Department of Cancer and DNA Damage Responses, Life Sciences Division, Lawrence Berkeley National Laboratory, One Cyclotron Rd, Berkeley 94720, CA, USA ; Current affiliation: Sequenta Inc., 400 East Jamie Court, Suite 301, South San Francisco 94080, CA, USA.
Genome Med. 2013 Oct 11;5(10):92. doi: 10.1186/gm496. eCollection 2013.
Systemic chemotherapy in the adjuvant setting can cure breast cancer in some patients that would otherwise recur with incurable, metastatic disease. However, since only a fraction of patients would have recurrence after surgery alone, the challenge is to stratify high-risk patients (who stand to benefit from systemic chemotherapy) from low-risk patients (who can safely be spared treatment related toxicities and costs).
We focus here on risk stratification in node-negative, ER-positive, HER2-negative breast cancer. We use a large database of publicly available microarray datasets to build a random forests classifier and develop a robust multi-gene mRNA transcription-based predictor of relapse free survival at 10 years, which we call the Random Forests Relapse Score (RFRS). Performance was assessed by internal cross-validation, multiple independent data sets, and comparison to existing algorithms using receiver-operating characteristic and Kaplan-Meier survival analysis. Internal redundancy of features was determined using k-means clustering to define optimal signatures with smaller numbers of primary genes, each with multiple alternates.

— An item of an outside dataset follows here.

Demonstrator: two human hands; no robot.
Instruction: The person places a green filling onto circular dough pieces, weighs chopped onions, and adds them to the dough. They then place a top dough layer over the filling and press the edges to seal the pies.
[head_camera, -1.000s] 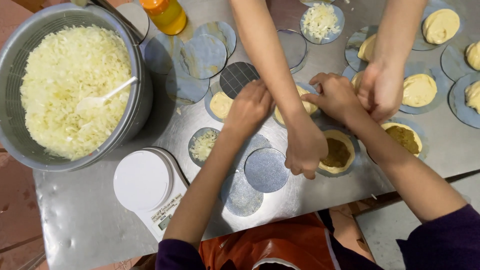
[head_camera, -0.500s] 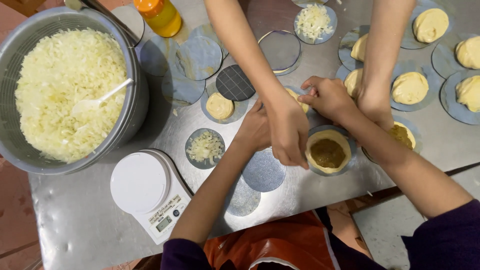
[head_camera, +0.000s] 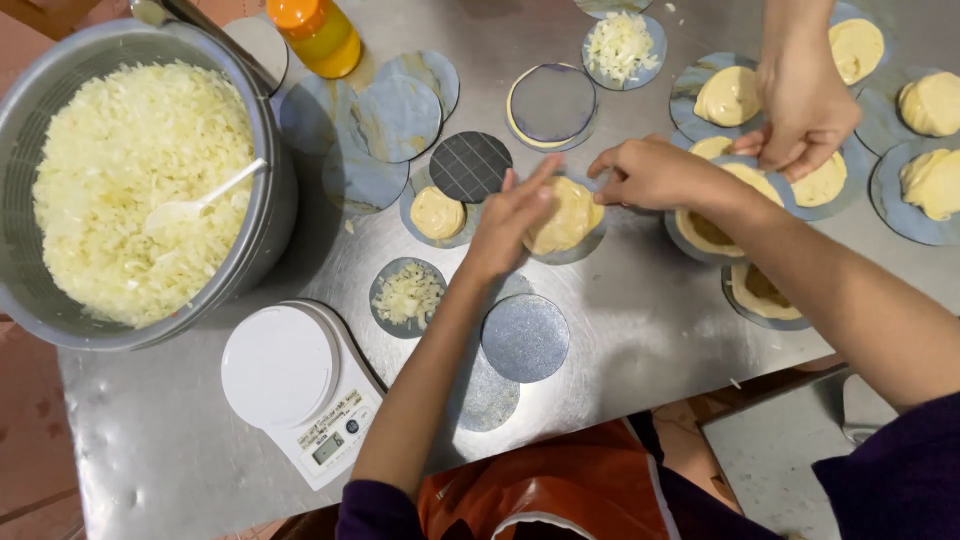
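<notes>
L hand (head_camera: 512, 222): mine, fingers flat & spread, pressing down on dough round (head_camera: 566, 214), not gripping.
R hand (head_camera: 648, 172): mine, fingertips pinched on far edge of same dough round.
Dough round: pale yellow, on grey disc mid steel table (head_camera: 620, 340), just right of small dough ball (head_camera: 437, 212).
Other person's hand (head_camera: 805, 110): from top, fingers curled at dough pieces on discs, right side.
Pot (head_camera: 270, 200): left, full of shredded white filling w/ white spoon (head_camera: 200, 200).
Scale (head_camera: 300, 385): white, near edge, below pot.
Bottle (head_camera: 318, 32): orange, top.
</notes>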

Internal OOB cross-validation for the initial (full-gene-set) model on training data reported an ROC AUC of 0.704, which was comparable to or better than those reported previously or obtained by applying existing methods to our dataset. Three risk groups with probability cutoffs for low, intermediate, and high-risk were defined. Survival analysis determined a highly significant difference in relapse rate between these risk groups. Validation of the models against independent test datasets showed highly similar results. Smaller 17-gene and 8-gene optimized models were also developed with minimal reduction in performance. Furthermore, the signature was shown to be almost equally effective on both hormone-treated and untreated patients.

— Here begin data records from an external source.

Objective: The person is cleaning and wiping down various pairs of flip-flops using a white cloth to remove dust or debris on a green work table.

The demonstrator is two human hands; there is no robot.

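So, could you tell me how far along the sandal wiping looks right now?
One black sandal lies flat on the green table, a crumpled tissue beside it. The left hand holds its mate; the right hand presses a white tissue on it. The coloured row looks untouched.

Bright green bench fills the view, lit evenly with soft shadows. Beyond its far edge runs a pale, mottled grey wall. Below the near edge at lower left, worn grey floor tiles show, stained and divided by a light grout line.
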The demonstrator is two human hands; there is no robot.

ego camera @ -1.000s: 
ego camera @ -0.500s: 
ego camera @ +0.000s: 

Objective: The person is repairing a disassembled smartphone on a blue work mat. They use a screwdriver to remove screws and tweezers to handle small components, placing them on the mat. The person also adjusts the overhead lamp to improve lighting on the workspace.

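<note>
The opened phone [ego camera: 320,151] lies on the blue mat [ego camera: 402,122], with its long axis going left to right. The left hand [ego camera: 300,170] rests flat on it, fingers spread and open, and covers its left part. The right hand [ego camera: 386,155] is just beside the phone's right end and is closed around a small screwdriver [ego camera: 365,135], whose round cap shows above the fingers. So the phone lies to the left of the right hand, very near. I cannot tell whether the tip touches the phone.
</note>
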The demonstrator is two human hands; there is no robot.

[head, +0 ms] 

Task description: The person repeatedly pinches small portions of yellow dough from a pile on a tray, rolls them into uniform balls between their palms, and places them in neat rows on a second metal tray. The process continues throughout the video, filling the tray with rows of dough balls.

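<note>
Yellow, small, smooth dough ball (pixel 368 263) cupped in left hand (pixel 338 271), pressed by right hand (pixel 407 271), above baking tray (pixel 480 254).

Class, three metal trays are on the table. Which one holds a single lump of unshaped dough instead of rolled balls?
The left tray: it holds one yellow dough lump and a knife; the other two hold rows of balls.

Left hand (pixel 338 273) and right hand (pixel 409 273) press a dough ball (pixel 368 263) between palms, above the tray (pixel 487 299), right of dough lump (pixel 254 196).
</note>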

RFRS allows flexibility in both the number and identity of genes utilized from thousands to as few as 17 or eight genes, each with multiple alternatives. The RFRS reports a probability score strongly correlated with risk of relapse. This score could therefore be used to assign systemic chemotherapy specifically to those high-risk patients most likely to benefit from further treatment.
辅助化疗可以治愈一些原本会因不可治愈的转移性疾病而复发的乳腺癌患者。然而,由于只有一部分患者在手术后会复发,因此挑战在于将高危患者(从系统化疗中获益)与低危患者(可以安全避免治疗相关毒性和费用)区分开来。
我们在这里关注的是淋巴结阴性、ER 阳性、HER2 阴性乳腺癌的风险分层。我们使用了一个大型公开微阵列数据集数据库来构建随机森林分类器,并开发了一个稳健的基于多基因 mRNA 转录的 10 年无复发生存预测因子,我们称之为随机森林复发评分(RFRS)。通过内部交叉验证、多个独立数据集以及与使用接收者操作特征和 Kaplan-Meier 生存分析的现有算法进行比较来评估性能。通过 k-means 聚类确定特征的内部冗余,以定义具有较少主要基因(每个基因都有多个替代物)的最佳签名。
对训练数据中初始(全基因集)模型的内部 OOB 交叉验证报告了 0.704 的 ROC AUC,与之前报告的或通过将现有方法应用于我们的数据集获得的 AUC 相当或更好。定义了低、中、高风险的三个风险组,风险概率截断值。生存分析确定了这些风险组之间复发率的显著差异。对独立测试数据集的模型验证显示出非常相似的结果。较小的 17 基因和 8 基因优化模型也具有最小的性能降低。此外,该特征在接受激素治疗和未接受治疗的患者中几乎同样有效。
RFRS 允许从数千个基因到多达 17 个或 8 个基因(每个基因都有多个替代物)的基因数量和身份具有灵活性。RFRS 报告了与复发风险强烈相关的概率评分。因此,该评分可用于将系统化疗专门分配给那些最有可能从进一步治疗中获益的高危患者。